### PROMPT
Please reproduce all of the data exactly as it appears, but skip the pictures.

*** Opening TASK MATERIAL ***

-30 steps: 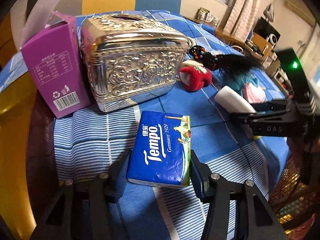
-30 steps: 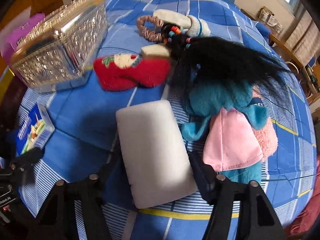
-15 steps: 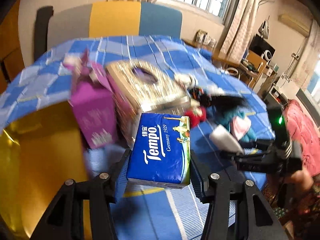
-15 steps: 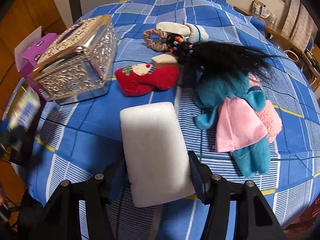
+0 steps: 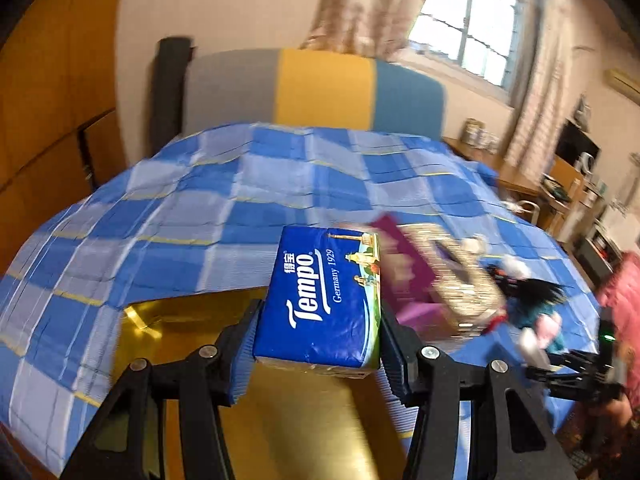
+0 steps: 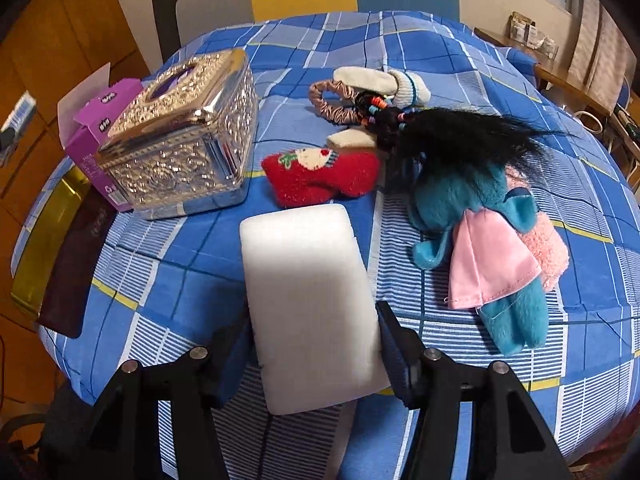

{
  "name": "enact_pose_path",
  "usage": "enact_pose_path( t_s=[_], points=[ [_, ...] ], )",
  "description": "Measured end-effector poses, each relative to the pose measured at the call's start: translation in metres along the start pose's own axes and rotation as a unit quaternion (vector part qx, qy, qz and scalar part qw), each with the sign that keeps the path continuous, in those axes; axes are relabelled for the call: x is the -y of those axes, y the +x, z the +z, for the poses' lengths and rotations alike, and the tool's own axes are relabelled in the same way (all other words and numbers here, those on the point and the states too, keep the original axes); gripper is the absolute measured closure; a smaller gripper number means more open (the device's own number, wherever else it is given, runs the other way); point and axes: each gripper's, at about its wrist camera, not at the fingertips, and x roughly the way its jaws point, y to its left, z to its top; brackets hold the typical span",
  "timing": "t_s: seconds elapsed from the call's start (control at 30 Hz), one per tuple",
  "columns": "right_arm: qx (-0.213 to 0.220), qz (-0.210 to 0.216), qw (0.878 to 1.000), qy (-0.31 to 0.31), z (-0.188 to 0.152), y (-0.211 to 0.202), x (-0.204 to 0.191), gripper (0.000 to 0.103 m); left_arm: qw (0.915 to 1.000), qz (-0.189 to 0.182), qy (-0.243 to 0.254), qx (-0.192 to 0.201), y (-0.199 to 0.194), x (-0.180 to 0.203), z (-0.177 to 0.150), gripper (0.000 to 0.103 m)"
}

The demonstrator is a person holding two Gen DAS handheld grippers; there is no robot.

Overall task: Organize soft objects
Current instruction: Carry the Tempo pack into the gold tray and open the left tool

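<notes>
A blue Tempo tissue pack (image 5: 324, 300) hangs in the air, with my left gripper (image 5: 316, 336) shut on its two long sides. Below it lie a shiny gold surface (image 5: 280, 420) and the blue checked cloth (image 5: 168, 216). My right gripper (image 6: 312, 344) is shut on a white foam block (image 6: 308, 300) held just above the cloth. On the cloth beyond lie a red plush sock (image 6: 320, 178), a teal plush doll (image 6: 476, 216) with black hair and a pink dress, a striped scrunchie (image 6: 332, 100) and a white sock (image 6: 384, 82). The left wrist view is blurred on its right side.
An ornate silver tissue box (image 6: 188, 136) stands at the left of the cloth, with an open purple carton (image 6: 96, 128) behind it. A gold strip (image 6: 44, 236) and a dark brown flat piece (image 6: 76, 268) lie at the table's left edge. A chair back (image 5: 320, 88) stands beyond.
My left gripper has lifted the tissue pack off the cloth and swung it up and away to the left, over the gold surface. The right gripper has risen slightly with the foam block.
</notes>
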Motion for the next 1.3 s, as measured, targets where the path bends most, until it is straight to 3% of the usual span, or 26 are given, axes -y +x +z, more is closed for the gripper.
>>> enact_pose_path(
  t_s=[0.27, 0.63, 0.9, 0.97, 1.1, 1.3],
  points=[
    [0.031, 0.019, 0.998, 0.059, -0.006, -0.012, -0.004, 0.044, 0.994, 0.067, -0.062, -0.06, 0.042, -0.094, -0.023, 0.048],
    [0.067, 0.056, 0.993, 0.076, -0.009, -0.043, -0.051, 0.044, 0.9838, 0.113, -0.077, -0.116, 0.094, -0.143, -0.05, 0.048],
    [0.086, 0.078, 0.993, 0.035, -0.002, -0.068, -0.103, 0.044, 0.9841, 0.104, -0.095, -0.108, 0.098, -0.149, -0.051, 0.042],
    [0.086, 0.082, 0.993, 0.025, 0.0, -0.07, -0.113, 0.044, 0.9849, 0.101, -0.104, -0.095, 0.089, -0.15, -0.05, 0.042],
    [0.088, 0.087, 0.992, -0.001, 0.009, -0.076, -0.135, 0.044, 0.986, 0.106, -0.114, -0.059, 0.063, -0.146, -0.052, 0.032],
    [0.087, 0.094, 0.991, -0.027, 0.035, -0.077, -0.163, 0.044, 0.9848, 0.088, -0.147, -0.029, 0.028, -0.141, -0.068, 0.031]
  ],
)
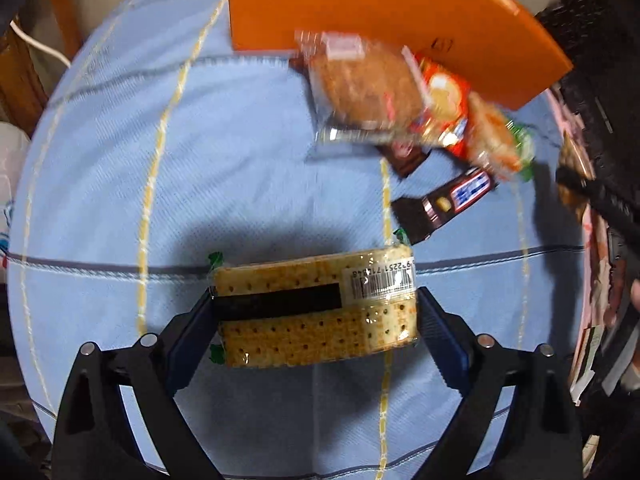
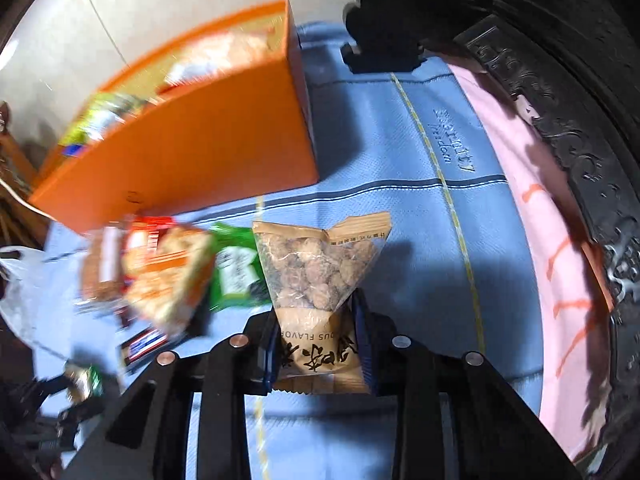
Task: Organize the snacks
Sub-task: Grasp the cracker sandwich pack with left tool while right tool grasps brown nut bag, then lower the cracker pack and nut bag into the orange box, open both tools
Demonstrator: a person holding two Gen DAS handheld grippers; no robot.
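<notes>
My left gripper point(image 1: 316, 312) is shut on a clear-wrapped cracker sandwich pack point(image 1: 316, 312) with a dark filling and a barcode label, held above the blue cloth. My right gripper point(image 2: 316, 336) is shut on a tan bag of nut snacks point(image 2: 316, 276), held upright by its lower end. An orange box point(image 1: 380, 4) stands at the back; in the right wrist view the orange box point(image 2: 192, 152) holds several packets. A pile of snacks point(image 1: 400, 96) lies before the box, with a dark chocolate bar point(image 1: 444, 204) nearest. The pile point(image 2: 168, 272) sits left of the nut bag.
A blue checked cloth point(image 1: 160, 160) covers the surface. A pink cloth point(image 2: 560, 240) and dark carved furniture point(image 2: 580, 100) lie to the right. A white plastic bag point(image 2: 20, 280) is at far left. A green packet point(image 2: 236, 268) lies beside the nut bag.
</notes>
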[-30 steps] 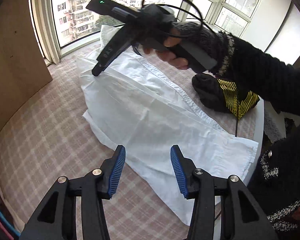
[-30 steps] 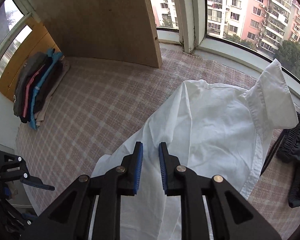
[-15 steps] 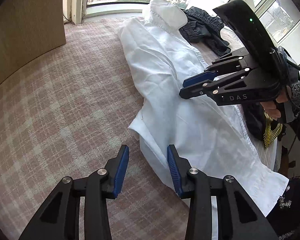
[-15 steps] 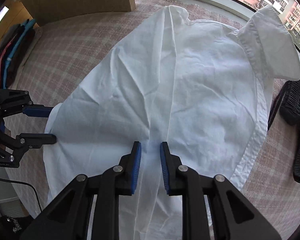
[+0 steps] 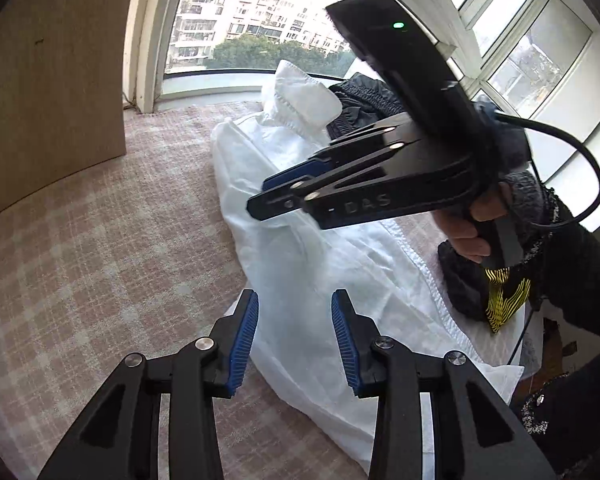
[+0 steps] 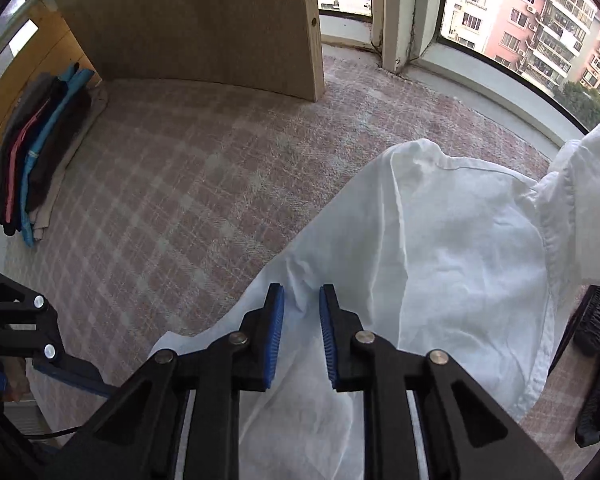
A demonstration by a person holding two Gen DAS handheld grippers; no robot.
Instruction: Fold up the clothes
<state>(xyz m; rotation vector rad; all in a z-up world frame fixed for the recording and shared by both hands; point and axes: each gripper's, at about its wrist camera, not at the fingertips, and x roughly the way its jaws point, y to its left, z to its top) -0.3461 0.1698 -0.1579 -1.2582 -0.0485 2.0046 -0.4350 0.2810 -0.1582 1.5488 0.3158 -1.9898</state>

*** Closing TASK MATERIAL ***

### EXERCISE RESULT
-30 steps: 
-30 steps: 
-15 steps: 
-15 steps: 
+0 steps: 
+0 steps: 

{
  "name": "enact_pose_path",
  "usage": "enact_pose_path( t_s=[_], points=[ [_, ...] ], )",
  "description": "Measured end-effector poses, each relative to the pose measured at the call's start: translation in metres along the start pose's own axes and rotation as a unit quaternion (vector part qx, qy, qz and scalar part qw), each with the sign that keeps the path continuous, in those axes; axes are relabelled for the call: x is the -y of those axes, y the +x, z the +z, for the poses' lengths and rotations alike, and the tool's own axes are relabelled in the same way (all other words and numbers here, those on the point and the states too, keep the original axes); gripper is the absolute measured closure; a smaller gripper number means more open (the device's own number, wherever else it is given, runs the other way); point and axes: each gripper's, at about its wrist camera, not at the fingertips, and x roughly the way its jaws point, y to its left, z to its top; brackets hold the typical span",
  "timing": "t_s: seconds elapsed from the call's start (control at 30 Hz), one per tuple",
  "columns": "right_arm: qx (-0.213 to 0.220), qz (-0.210 to 0.216), qw (0.878 to 1.000), qy (-0.31 to 0.31), z (-0.188 to 0.152), y (-0.211 to 0.202), x (-0.204 to 0.191), gripper (0.000 to 0.103 m); left_arm: qw (0.915 to 1.000), qz (-0.189 to 0.182), qy (-0.243 to 0.254), qx (-0.192 to 0.201), y (-0.199 to 0.194), x (-0.180 to 0.203), z (-0.177 to 0.150), gripper (0.000 to 0.103 m)"
}

The demonstrator is a person holding two Gen DAS handheld grippers; there is no robot.

Overall task: Organize soft objects
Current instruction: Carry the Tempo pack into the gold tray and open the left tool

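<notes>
A blue Tempo tissue pack (image 5: 324, 300) hangs in the air, with my left gripper (image 5: 316, 336) shut on its two long sides. Below it lie a shiny gold surface (image 5: 280, 420) and the blue checked cloth (image 5: 168, 216). My right gripper (image 6: 312, 344) is shut on a white foam block (image 6: 308, 300) held just above the cloth. On the cloth beyond lie a red plush sock (image 6: 320, 178), a teal plush doll (image 6: 476, 216) with black hair and a pink dress, a striped scrunchie (image 6: 332, 100) and a white sock (image 6: 384, 82). The left wrist view is blurred on its right side.
An ornate silver tissue box (image 6: 188, 136) stands at the left of the cloth, with an open purple carton (image 6: 96, 128) behind it. A gold strip (image 6: 44, 236) and a dark brown flat piece (image 6: 76, 268) lie at the table's left edge. A chair back (image 5: 320, 88) stands beyond.
My left gripper has lifted the tissue pack off the cloth and swung it up and away to the left, over the gold surface. The right gripper has risen slightly with the foam block.
</notes>
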Motion for the next 1.3 s, as measured, targets where the path bends most, until it is straight to 3% of the usual span, or 26 are given, axes -y +x +z, more is closed for the gripper.
>>> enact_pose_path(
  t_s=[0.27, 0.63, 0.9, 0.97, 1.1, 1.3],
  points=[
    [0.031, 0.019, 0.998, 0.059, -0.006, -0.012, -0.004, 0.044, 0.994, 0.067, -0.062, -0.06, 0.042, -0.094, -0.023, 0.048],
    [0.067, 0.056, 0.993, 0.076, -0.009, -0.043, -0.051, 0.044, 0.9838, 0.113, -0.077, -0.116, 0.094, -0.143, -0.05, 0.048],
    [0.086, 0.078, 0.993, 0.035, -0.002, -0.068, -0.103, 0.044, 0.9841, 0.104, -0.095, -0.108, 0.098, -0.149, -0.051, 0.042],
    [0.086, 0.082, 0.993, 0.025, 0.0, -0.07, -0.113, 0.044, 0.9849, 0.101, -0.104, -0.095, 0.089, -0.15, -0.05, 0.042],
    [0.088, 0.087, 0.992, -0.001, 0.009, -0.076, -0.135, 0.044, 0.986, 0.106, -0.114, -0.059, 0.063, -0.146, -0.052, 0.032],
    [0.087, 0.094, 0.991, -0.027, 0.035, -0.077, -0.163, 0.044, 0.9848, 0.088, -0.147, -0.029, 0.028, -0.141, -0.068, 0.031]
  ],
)
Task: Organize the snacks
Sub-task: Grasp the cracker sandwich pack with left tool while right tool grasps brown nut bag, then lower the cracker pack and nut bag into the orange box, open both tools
Demonstrator: a person holding two Gen DAS handheld grippers; no robot.
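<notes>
My left gripper point(image 1: 316, 312) is shut on a clear-wrapped cracker sandwich pack point(image 1: 316, 312) with a dark filling and a barcode label, held above the blue cloth. My right gripper point(image 2: 316, 336) is shut on a tan bag of nut snacks point(image 2: 316, 276), held upright by its lower end. An orange box point(image 1: 380, 4) stands at the back; in the right wrist view the orange box point(image 2: 192, 152) holds several packets. A pile of snacks point(image 1: 400, 96) lies before the box, with a dark chocolate bar point(image 1: 444, 204) nearest. The pile point(image 2: 168, 272) sits left of the nut bag.
A blue checked cloth point(image 1: 160, 160) covers the surface. A pink cloth point(image 2: 560, 240) and dark carved furniture point(image 2: 580, 100) lie to the right. A white plastic bag point(image 2: 20, 280) is at far left. A green packet point(image 2: 236, 268) lies beside the nut bag.
</notes>
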[-30 steps] 
[-30 steps] 
[-15 steps] 
[-15 steps] 
[+0 steps] 
[+0 steps] 
A demonstration by a person holding two Gen DAS handheld grippers; no robot.
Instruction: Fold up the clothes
<state>(xyz m; rotation vector rad; all in a z-up world frame fixed for the recording and shared by both hands; point and axes: each gripper's, at about its wrist camera, not at the fingertips, and x roughly the way its jaws point, y to its left, z to its top) -0.3461 0.1698 -0.1579 -1.2582 -0.0485 2.0046 -0.4350 0.2810 -0.1582 1.5488 0.3158 -1.9898</state>

That's the answer, with nothing more to add.